#### Brief
Quote every line below exactly as it reads.

======== Data below ========

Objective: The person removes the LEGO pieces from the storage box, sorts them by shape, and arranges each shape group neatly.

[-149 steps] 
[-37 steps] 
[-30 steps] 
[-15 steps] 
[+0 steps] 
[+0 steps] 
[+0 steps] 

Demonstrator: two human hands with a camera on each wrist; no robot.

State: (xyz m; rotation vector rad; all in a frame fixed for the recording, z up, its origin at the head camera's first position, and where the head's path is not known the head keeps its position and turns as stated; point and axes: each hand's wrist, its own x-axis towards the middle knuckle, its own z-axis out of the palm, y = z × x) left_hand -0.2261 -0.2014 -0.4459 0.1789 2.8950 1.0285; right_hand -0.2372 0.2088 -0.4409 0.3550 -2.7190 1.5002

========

#### Response to this exercise
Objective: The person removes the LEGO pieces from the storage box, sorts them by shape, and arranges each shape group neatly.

[-149 steps] 
[-37 steps] 
[-30 steps] 
[-15 steps] 
[+0 steps] 
[+0 steps] 
[+0 steps] 

Demonstrator: two human hands with a camera on each wrist; no robot.

State: (xyz m; rotation vector rad; all in a frame fixed for the recording, z up, its origin at the head camera's first position, and where the head's path is not known the head keeps its position and turns as stated; point and axes: each hand's wrist, its own x-axis towards the middle knuckle, its own z-axis out of the palm, y = z × x) left_hand -0.2261 -0.2014 -0.4459 0.1789 2.8950 1.0285; right_hand -0.2372 0.2088 -0.4409 0.3550 -2.7190 1.5002

Nothing further is needed for this answer.